How do I save for retirement?
Some of the best ways you can save for your retirement in the UK include:
- Saving into a pension scheme
- Opting for a competitive interest savings account
- Building an investment portfolio
- Opening an individual savings account (ISA)
Saving into a pension is the most popular way to save for retirement in the UK. You can contribute to a pension as soon as you start earning, but you won’t be able to access the money until you’re 55. Pension plans also offer tax relief, as you can claim some tax back on the money you put into your pension while you earn interest on your contributions.

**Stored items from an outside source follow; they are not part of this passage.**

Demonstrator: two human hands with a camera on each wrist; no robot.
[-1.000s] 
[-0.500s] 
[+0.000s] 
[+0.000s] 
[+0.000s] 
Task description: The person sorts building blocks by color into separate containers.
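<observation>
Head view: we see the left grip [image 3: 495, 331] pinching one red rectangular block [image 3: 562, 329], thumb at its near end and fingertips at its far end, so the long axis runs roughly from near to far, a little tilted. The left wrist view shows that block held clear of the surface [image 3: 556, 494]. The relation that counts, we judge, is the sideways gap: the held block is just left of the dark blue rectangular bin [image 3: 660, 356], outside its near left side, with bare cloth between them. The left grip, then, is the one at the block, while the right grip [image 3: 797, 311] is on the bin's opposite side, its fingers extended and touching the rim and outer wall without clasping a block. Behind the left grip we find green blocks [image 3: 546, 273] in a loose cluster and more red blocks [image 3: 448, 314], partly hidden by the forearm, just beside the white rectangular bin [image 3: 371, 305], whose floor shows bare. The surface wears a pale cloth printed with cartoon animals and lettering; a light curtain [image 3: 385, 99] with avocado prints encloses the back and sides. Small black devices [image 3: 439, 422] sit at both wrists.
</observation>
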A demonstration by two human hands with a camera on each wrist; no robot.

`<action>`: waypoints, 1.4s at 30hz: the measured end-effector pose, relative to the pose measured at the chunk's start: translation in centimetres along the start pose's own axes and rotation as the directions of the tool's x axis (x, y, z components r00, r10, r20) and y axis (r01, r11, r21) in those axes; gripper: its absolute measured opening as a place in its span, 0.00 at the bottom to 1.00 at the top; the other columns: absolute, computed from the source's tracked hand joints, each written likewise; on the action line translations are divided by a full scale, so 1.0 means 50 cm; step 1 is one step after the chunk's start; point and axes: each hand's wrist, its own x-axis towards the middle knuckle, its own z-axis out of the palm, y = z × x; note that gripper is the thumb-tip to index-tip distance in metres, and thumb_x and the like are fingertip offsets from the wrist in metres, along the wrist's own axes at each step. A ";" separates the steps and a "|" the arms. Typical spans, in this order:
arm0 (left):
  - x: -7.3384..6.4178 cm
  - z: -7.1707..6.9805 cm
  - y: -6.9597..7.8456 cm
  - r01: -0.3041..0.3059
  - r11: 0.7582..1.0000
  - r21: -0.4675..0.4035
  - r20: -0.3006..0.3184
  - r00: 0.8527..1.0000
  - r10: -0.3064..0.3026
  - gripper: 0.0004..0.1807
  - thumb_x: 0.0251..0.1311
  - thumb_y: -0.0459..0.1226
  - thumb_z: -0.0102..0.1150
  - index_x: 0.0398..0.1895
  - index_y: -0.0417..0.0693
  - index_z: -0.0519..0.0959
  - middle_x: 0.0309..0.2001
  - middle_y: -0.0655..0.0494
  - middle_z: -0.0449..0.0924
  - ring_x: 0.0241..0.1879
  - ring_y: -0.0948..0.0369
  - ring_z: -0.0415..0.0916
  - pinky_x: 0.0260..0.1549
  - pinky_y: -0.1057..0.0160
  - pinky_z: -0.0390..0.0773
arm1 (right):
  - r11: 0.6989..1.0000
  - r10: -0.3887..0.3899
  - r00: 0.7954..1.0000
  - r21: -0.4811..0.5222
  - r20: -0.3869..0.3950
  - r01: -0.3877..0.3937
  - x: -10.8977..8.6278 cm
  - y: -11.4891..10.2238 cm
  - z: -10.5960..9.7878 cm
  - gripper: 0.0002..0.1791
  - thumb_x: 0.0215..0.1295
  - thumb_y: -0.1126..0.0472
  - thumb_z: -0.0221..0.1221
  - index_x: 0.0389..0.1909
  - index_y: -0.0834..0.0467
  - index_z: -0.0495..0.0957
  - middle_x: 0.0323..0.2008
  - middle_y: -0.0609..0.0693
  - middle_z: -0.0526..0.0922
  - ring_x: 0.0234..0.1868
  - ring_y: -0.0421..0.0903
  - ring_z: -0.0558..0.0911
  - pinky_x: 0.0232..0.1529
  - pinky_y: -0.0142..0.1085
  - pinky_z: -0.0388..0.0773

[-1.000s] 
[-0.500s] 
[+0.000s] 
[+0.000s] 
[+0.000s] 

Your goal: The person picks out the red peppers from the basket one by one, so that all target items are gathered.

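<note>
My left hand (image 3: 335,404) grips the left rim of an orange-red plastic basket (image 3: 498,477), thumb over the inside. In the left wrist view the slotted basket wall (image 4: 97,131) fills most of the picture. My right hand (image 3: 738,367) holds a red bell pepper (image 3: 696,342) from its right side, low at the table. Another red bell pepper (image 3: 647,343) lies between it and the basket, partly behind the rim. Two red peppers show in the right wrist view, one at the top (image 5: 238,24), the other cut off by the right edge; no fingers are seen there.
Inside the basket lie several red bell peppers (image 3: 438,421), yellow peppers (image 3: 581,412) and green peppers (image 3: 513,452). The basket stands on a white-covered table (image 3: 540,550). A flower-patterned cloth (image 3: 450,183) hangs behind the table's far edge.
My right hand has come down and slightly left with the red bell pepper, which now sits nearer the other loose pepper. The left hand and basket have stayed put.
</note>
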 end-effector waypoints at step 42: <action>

If you have a lump sum to save, a fixed rate bond might also be worth considering. Fixed rate bonds are savings accounts that offer fixed, competitive interest rates over varying terms, typically between six months and five years. You’ll earn the same interest rate from the day you open the account until the end of your fixed rate term, so you’ll know exactly how much you’ll save. At the end of your term, you can withdraw your money and place it into another fixed rate bond, or you could add it to your pension plan.
Notice accounts might also be worth considering if you want to start saving for retirement but can’t commit to locking away your money for the long-term. Notice accounts allow you to save money and earn interest while having the flexibility of withdrawing your money after a set period, typically between 30 and 90 days.
Do I need a pension?
It’s very likely that you’ll need a pension. UK employers auto-enrol eligible employees into pension schemes and make contributions on their behalf, so unless you’ve opted out, it’s likely that you already have a pension. One benefit of having a pension plan is that you’ll pay less tax, as a portion of your salary is paid into your pension pot before the tax that you need to pay on your income is calculated. This means that in addition to growing your pension, you pay less tax to the government on your salary. If you save through a pension scheme, your regular contributions can be invested so your pension should grow throughout your career and provide you with an income above the State Pension once you retire.
How can I maximise my retirement savings?
If you want to maximise your retirement savings, you might want to keep in mind the following:
1. Start early
Whether you apply for a pension or open a savings account (or both), the most important part of saving for retirement is starting as early as possible. The earlier you put your money away in a pension plan or savings account, the more time your investments have to grow.
2. Clear your debts
It may not be easy to pay your debts off early, but doing so means you will free up more funds and avoid paying high interest rates.
3. Prioritise your investments
There are always many reasons to save. Some save for a mortgage, car, or a wedding, but only you can decide what you need to prioritise. If you concentrate on your pension or saving for retirement with a savings account, you may earn more in the long term.
4. Set goals
If you set firm goals, it may be easier for you to motivate yourself to save.